Q: What is the difference between a spiritual gift and a natural talent?

A natural talent is an ability given by God at birth or developed through practice. A spiritual gift is a supernatural empowerment given by the Holy Spirit specifically to build up the body of Christ. The distinction is often not in the activity but in the motivation and the anointing behind it. A professional singer like Pavarotti has a God-given talent. A worship leader who uses music to exhort a congregation toward Christ is exercising a spiritual gift — the gift of exhortation or encouragement expressed through music. The activity may look the same from the outside; the source and the purpose are different.

Q: What does 1 Corinthians 12 teach about the body of Christ?

In 1 Corinthians 12, Paul uses the human body as an analogy for the church. Every member has a distinct function, and no part can declare itself or another part unnecessary. The eye cannot say to the hand, “I don’t need you.” This teaches that every believer has been given at least one spiritual gift, that all gifts are necessary, and that the church cannot function as God designed it when members remain passive. No one is given all the gifts so that the whole body must remain interdependent.

Q: What is sacerdotalism and why is it a problem for the church?

Sacerdotalism is the belief that a special priestly class — ordained clergy — has exclusive access to God and is solely responsible for spiritual ministry. In the New Testament, this was associated with the Nicolaitans, condemned in two of the seven letters in Revelation. The New Testament teaches the priesthood of all believers (1 Peter 2:9), meaning every Christian has direct access to God through Christ and is called to participate in ministry. When sacerdotalism takes hold, the congregation becomes passive, the staff becomes exhausted, and the body stops functioning as Paul describes in 1 Corinthians 12.
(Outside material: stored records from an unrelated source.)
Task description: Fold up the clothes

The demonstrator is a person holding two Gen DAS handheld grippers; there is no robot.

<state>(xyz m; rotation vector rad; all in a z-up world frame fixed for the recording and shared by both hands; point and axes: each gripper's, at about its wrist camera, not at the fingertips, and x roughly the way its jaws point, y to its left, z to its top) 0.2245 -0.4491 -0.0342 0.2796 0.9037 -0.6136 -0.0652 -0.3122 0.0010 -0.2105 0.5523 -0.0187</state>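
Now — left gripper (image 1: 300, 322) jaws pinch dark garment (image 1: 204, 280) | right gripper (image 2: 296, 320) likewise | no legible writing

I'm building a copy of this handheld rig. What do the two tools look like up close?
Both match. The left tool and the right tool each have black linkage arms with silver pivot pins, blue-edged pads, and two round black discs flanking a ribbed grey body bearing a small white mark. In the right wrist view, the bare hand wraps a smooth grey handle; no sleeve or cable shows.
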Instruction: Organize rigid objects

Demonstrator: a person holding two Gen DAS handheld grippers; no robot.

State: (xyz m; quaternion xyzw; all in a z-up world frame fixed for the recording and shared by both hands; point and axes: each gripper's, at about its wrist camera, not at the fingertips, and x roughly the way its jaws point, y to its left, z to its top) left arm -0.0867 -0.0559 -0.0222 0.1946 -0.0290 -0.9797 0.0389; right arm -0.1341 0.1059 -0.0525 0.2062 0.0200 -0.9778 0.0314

Q: What does the John Mark story teach about discovering your spiritual gift?

John Mark failed on the first missionary journey with Paul and Barnabas, and Paul refused to take him on the second. But through continued involvement, accountability, and community, John Mark discovered his true gifting. He became a close companion of Peter, wrote the Gospel of Mark, and later Paul himself requested his presence: “he is useful to me for ministry” (Colossians 4:10, 2 Timothy 4:11). His story demonstrates that spiritual gifts are not always obvious at first — they are revealed and refined through trying, failing, and being redirected within a faithful community.

Q: What does Genesis 2:18 have to do with spiritual gifts and the church?

Genesis 2:18 — “It is not good that man should be alone” — is the first time in the creation narrative that God declares something not good. This establishes that interdependence is not a concession to human weakness; it is built into God’s original design. Paul draws on this same principle in 1 Corinthians 12: the church is a body whose parts cannot function without one another. The need believers have for each other in discovering and deploying spiritual gifts is a reflection of the interdependence God declared good from the very beginning.